• Your instructions:
If a line in the data has the string "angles", please show it.

Stored data entries
↓

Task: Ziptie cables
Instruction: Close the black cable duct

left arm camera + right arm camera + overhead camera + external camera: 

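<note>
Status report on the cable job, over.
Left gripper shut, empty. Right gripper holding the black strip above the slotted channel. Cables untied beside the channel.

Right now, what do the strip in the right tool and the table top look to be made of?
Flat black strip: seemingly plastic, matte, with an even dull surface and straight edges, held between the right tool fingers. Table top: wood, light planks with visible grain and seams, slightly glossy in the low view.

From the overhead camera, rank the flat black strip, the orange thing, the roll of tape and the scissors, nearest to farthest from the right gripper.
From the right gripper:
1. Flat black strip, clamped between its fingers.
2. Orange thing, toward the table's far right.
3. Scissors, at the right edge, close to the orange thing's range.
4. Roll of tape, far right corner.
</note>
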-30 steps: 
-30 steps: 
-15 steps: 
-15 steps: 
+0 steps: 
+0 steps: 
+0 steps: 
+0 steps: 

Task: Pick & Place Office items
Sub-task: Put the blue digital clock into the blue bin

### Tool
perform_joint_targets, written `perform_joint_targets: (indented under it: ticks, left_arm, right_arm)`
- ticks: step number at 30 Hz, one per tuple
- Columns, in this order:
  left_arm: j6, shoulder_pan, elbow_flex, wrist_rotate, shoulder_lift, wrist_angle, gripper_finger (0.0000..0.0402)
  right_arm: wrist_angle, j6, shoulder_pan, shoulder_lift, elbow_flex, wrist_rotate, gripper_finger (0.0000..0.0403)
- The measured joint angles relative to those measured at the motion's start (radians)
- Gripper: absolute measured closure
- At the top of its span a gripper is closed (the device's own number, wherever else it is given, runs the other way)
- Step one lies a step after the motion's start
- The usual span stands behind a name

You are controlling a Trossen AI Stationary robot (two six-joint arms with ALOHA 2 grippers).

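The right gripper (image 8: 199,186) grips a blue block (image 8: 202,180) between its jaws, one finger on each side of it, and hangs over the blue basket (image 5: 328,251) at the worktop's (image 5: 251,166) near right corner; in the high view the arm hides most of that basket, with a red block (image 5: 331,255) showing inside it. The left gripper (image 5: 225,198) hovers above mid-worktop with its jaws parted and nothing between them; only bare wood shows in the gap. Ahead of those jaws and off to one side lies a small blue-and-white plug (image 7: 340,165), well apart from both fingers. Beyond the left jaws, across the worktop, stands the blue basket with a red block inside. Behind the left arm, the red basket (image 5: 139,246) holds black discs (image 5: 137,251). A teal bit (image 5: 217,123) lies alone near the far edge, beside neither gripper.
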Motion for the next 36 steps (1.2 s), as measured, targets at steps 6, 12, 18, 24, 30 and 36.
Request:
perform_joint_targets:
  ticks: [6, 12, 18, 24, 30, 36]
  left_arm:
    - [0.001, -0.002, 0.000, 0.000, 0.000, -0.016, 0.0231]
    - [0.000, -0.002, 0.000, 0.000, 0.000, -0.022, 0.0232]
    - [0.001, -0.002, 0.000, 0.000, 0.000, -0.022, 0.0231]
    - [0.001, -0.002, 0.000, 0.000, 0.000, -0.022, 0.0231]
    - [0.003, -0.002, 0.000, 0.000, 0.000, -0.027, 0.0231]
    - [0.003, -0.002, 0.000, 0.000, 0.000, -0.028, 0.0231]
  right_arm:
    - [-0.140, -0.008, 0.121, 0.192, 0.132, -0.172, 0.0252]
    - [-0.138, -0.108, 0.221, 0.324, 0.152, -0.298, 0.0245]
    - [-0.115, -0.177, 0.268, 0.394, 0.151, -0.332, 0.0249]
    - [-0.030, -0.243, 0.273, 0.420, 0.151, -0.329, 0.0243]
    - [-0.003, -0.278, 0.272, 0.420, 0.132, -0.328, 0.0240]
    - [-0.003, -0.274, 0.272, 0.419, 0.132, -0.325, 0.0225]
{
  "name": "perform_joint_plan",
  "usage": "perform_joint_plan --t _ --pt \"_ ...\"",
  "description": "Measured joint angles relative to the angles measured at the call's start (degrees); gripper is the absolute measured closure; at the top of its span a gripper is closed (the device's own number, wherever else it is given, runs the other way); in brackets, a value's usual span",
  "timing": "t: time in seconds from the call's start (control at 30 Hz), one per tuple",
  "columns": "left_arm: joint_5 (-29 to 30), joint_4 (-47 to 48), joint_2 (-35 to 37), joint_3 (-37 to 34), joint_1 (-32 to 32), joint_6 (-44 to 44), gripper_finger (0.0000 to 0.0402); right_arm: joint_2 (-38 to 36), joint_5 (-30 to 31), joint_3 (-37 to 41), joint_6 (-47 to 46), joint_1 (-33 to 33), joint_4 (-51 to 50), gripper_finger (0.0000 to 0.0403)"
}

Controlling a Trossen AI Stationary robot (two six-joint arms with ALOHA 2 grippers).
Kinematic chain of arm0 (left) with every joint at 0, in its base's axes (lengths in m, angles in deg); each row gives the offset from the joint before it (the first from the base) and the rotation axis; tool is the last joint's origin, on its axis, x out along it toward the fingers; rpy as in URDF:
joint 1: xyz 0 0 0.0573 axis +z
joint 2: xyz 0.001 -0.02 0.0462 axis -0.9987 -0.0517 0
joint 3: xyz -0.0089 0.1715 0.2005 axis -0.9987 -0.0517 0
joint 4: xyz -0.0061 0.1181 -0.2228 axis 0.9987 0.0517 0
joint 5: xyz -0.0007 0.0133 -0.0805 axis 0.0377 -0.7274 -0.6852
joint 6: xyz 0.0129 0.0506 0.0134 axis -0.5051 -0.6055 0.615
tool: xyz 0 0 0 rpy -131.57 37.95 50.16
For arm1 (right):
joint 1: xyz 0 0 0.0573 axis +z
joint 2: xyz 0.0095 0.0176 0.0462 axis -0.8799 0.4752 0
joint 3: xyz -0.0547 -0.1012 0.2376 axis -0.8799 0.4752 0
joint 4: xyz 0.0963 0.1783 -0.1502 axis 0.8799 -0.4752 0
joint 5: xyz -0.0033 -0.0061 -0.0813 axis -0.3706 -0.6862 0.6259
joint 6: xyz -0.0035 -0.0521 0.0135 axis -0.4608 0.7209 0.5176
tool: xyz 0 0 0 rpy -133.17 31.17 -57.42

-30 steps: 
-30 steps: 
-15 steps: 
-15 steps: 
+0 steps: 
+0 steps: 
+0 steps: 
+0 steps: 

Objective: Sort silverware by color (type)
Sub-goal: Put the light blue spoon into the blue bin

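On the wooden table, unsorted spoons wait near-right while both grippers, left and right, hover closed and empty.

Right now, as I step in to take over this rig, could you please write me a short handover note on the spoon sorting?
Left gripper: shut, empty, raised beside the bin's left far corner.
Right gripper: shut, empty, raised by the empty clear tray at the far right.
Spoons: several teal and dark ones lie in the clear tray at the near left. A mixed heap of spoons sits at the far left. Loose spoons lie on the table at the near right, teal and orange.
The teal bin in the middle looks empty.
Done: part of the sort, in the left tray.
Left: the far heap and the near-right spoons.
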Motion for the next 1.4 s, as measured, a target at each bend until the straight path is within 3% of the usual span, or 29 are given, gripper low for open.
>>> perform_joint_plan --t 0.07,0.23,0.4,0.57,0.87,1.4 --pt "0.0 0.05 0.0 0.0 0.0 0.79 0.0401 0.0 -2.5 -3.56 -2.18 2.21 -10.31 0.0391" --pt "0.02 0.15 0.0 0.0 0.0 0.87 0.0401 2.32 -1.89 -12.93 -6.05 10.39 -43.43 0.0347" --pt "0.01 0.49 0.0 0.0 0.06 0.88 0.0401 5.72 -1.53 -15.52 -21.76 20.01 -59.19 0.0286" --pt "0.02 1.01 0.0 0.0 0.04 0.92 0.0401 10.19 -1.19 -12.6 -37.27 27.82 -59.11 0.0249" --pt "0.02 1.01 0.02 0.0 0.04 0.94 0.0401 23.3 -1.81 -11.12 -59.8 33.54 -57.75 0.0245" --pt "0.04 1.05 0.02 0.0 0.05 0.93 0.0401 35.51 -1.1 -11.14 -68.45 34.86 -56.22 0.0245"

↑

• Expected output:
- The measured joint angles relative to those measured at the motion's start (radians)
  "description": "Measured joint angles relative to the angles measured at the call's start (degrees); gripper is the absolute measured closure; at the top of its span a gripper is closed (the device's own number, wherever else it is given, runs the other way); in brackets, a value's usual span",
Kinematic chain of arm0 (left) with every joint at 0, in its base's axes (lengths in m, angles in deg); each row gives the offset from the joint before it (the first from the base) and the rotation axis; tool is the last joint's origin, on its axis, x out along it toward the fingers; rpy as in URDF:

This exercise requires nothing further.